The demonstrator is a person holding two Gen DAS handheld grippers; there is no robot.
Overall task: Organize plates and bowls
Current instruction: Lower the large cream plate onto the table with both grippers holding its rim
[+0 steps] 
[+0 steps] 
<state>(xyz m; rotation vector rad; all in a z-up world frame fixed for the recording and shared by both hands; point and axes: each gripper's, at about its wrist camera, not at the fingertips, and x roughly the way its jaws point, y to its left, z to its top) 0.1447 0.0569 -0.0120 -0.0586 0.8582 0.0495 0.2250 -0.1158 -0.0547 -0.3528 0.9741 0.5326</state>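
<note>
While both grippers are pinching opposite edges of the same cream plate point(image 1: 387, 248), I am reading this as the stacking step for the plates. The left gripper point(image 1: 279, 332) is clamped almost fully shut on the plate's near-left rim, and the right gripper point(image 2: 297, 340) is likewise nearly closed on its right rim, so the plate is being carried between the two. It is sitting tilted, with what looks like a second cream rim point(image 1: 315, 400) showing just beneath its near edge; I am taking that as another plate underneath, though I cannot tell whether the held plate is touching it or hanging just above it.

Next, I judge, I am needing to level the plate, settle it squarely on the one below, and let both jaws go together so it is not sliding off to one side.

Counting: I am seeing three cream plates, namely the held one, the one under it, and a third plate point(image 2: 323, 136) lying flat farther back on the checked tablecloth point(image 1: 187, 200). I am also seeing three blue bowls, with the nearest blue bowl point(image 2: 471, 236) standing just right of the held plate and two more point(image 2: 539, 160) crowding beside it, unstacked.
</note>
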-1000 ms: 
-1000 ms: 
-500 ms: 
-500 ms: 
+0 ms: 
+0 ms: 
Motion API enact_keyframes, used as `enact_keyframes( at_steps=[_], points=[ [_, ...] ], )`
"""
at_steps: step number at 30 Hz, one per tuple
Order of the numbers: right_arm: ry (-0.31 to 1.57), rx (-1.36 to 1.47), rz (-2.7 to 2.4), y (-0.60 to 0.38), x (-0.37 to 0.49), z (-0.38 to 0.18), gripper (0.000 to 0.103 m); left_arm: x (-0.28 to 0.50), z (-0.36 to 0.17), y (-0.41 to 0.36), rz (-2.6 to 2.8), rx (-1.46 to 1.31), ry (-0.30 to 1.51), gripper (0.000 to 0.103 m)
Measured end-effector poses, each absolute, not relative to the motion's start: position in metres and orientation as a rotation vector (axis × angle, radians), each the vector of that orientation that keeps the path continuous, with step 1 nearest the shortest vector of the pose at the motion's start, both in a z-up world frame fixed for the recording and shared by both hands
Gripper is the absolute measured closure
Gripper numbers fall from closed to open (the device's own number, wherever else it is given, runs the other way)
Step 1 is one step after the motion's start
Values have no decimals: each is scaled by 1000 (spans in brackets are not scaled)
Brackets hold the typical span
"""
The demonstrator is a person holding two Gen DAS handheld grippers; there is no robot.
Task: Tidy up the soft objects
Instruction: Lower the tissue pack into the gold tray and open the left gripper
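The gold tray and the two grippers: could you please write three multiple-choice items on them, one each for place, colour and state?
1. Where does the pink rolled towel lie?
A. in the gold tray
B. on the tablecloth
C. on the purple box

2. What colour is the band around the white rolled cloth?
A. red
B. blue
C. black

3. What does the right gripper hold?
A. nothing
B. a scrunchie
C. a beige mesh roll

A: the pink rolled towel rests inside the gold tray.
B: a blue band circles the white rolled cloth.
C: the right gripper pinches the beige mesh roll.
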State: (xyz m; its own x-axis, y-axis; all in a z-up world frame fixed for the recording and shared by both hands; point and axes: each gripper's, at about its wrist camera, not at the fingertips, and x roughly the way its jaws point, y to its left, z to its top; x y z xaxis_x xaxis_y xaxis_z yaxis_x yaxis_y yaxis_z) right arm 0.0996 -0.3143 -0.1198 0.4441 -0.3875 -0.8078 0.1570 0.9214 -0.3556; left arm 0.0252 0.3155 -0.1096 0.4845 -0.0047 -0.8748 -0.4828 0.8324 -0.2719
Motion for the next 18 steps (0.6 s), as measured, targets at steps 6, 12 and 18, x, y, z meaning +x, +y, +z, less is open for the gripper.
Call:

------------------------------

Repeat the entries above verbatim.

> _Solved exercise_:
The demonstrator is a person holding two Gen DAS handheld grippers; there is no robot.
Overall task: Organize plates and bowls
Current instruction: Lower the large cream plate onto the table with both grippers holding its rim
[+0 steps] 
[+0 steps] 
<state>(xyz m; rotation vector rad; all in a z-up world frame fixed for the recording and shared by both hands; point and axes: each gripper's, at about its wrist camera, not at the fingertips, and x roughly the way its jaws point, y to its left, z to its top) 0.1447 0.0569 -0.0120 -0.0586 0.8582 0.0495 0.2250 -0.1158 -0.0547 -0.3528 0.9741 0.5326</state>
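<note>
While both grippers are pinching opposite edges of the same cream plate point(image 1: 387, 248), I am reading this as the stacking step for the plates. The left gripper point(image 1: 279, 332) is clamped almost fully shut on the plate's near-left rim, and the right gripper point(image 2: 297, 340) is likewise nearly closed on its right rim, so the plate is being carried between the two. It is sitting tilted, with what looks like a second cream rim point(image 1: 315, 400) showing just beneath its near edge; I am taking that as another plate underneath, though I cannot tell whether the held plate is touching it or hanging just above it.

Next, I judge, I am needing to level the plate, settle it squarely on the one below, and let both jaws go together so it is not sliding off to one side.

Counting: I am seeing three cream plates, namely the held one, the one under it, and a third plate point(image 2: 323, 136) lying flat farther back on the checked tablecloth point(image 1: 187, 200). I am also seeing three blue bowls, with the nearest blue bowl point(image 2: 471, 236) standing just right of the held plate and two more point(image 2: 539, 160) crowding beside it, unstacked.
</note>
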-1000 ms: 
-1000 ms: 
-500 ms: 
-500 ms: 
+0 ms: 
+0 ms: 
Motion API enact_keyframes, used as `enact_keyframes( at_steps=[_], points=[ [_, ...] ], )`
"""
at_steps: step number at 30 Hz, one per tuple
Order of the numbers: right_arm: ry (-0.31 to 1.57), rx (-1.36 to 1.47), rz (-2.7 to 2.4), y (-0.60 to 0.38), x (-0.37 to 0.49), z (-0.38 to 0.18), gripper (0.000 to 0.103 m); left_arm: x (-0.28 to 0.50), z (-0.36 to 0.17), y (-0.41 to 0.36), rz (-2.6 to 2.8), rx (-1.46 to 1.31), ry (-0.30 to 1.51), gripper (0.000 to 0.103 m)
Measured end-effector poses, each absolute, not relative to the motion's start: position in metres and orientation as a rotation vector (axis × angle, radians), each the vector of that orientation that keeps the path continuous, with step 1 nearest the shortest vector of the pose at the motion's start, both in a z-up world frame fixed for the recording and shared by both hands
Gripper is the absolute measured closure
Gripper numbers fall from closed to open (the device's own number, wherever else it is given, runs the other way)
Step 1 is one step after the motion's start
Values have no decimals: each is scaled by 1000 (spans in brackets are not scaled)
Brackets hold the typical span
"""
The demonstrator is a person holding two Gen DAS handheld grippers; there is no robot.
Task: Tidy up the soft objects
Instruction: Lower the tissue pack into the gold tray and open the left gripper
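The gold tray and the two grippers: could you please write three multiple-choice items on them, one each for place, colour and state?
1. Where does the pink rolled towel lie?
A. in the gold tray
B. on the tablecloth
C. on the purple box

2. What colour is the band around the white rolled cloth?
A. red
B. blue
C. black

3. What does the right gripper hold?
A. nothing
B. a scrunchie
C. a beige mesh roll

A: the pink rolled towel rests inside the gold tray.
B: a blue band circles the white rolled cloth.
C: the right gripper pinches the beige mesh roll.
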State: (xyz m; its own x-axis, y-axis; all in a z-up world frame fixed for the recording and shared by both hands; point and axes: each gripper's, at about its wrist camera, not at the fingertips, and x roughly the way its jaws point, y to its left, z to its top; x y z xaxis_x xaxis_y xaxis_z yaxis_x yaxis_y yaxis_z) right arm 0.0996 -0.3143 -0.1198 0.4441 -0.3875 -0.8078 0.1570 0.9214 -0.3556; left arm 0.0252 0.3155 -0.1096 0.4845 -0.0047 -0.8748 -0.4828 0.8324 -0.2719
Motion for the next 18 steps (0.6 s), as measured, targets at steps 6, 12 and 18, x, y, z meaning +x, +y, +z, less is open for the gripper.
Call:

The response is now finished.